200 pages | 6 x 9 | 97 illus.
Cloth 2004 | ISBN 978-1-931707-65-7 | $39.95s | £26.00 | Add to shopping cart
A volume in the University of Pennsylvania Museum of Archaeology and Anthropology series

The Black Sea coast is different from the rest of Turkey. For more than 5,000 years Sinop, the central point on the Turkish coast, has seemed more remote from the rest of the Anatolian land mass than from Greece, Italy, Africa, the Crimea, Istanbul, and Rome. How was Sinop connected to them? The Black Sea Trade Project explores the perception of connectedness: how connected did people feel to those in other upland villages, coastal villages, ports, the big port of Sinop, and to distant shores?
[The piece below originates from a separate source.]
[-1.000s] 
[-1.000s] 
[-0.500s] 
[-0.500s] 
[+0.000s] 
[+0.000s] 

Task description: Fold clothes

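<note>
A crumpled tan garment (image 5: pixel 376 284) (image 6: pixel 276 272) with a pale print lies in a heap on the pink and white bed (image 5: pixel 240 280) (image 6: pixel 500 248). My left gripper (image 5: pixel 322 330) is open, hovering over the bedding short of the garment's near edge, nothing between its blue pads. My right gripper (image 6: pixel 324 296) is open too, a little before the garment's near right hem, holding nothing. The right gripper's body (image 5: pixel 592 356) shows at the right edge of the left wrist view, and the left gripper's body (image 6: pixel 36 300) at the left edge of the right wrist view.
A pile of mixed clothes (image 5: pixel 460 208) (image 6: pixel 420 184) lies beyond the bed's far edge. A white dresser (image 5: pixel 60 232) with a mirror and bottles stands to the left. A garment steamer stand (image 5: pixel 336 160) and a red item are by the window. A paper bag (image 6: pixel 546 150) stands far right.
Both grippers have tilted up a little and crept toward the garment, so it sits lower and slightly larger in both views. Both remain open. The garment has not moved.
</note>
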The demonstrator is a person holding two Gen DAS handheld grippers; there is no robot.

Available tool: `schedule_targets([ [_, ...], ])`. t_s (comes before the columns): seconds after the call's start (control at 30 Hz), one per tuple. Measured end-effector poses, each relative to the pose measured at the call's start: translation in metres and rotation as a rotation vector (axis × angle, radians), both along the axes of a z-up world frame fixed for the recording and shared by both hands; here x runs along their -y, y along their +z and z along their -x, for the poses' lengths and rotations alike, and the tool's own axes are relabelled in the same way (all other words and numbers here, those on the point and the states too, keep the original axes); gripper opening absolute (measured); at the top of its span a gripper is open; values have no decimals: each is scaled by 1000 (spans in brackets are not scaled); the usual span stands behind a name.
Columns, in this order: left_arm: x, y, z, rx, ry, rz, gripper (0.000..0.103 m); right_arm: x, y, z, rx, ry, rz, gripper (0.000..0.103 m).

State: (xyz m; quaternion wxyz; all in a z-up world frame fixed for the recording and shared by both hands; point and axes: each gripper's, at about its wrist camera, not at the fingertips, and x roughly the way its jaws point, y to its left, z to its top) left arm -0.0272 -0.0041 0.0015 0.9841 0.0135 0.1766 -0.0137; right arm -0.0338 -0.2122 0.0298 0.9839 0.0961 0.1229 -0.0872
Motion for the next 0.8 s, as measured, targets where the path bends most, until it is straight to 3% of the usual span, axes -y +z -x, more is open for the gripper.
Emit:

How did economic, infrastructural, and political institutions bind local populations to larger systems, and how were various institutional processes situated in landscapes?

In this first volume from the Sinop Regional Archaeological Project, Owen P. Doonan rigorously explores connection through Sinop and its hinterland, from precolonial Gree settlements through ages of empires, Roman, Russian, and Ottoman conquests to the present day.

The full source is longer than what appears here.